Erfolgshonorare

Erfolgshonorare

Zwei Menschen geben sich die Hand - ©iStockphoto.com/ZoneCreative

Am 1. Juli 2008 trat das Gesetz zur Neuregelung des Verbots der Vereinbarung von Erfolgshonoraren in Kraft. Zum Schutz der Rechtsuchenden und der Unabhängigkeit der Anwälte wird an dem Verbot von Erfolgshonoraren grundsätzlich festgehalten. Es soll jedoch gestattet werden, für den Einzelfall ein Erfolgshonorar zu vereinbaren.

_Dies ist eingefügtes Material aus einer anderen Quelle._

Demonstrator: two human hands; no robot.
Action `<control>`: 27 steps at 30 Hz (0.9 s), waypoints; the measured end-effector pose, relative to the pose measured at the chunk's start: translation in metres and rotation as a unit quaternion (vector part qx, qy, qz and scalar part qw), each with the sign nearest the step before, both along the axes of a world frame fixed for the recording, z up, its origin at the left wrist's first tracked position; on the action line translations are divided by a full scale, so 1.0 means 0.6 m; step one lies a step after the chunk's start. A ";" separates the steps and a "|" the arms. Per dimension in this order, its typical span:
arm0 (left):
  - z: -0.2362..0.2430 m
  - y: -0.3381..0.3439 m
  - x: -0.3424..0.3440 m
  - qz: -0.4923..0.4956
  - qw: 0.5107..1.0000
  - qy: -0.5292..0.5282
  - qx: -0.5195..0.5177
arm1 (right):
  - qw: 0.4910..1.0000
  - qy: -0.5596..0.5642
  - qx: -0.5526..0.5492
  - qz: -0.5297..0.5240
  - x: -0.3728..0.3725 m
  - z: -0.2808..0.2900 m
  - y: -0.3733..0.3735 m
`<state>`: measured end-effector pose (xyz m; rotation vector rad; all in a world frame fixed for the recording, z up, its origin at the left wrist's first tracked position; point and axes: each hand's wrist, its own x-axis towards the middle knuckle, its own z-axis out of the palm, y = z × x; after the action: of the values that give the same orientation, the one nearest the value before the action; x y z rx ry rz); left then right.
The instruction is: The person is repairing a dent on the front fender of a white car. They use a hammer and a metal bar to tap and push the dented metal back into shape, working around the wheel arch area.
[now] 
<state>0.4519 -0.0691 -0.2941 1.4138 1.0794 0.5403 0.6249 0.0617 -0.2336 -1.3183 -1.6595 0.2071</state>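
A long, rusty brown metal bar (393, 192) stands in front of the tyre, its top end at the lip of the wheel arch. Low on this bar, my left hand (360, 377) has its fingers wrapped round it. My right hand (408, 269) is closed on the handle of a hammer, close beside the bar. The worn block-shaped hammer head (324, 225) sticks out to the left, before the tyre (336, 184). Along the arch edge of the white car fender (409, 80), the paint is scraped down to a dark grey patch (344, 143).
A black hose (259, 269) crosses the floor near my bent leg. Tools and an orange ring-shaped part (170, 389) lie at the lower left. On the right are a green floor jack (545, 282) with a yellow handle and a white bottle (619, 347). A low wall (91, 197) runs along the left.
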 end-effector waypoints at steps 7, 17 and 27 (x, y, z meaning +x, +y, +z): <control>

Voraussetzung ist, dass der Mandant aufgrund seiner wirtschaftlichen Verhältnisse ohne die Vereinbarung eines Erfolgshonorars vernünftigerweise von der Rechtsverfolgung abgehalten würde. Ein solcher Fall kann etwa vorliegen, wenn eine Partei einen wertvollen, aber sehr unsicheren Wiedergutmachungsanspruch geltend machen will und die Anwaltskosten hierfür nicht aufbringen kann. Auch eine hohe, streitige Schmerzensgeldforderung kann für einen Geschädigten unter Umständen wirtschaftlich nur durchsetzbar sein, wenn er im Verlustfall nicht zusätzlich zu den Gerichtskosten und gegnerischen Anwaltskosten auch noch die eigenen Anwaltskosten zu tragen hat. Gleiches gilt, wenn ein mittelständischer Unternehmer vor der Frage steht, eine hohe Vergütungsforderung geltend zu machen, obwohl die Gegenseite Gewährleistungsrechte geltend macht und das Prozessrisiko erheblich ist.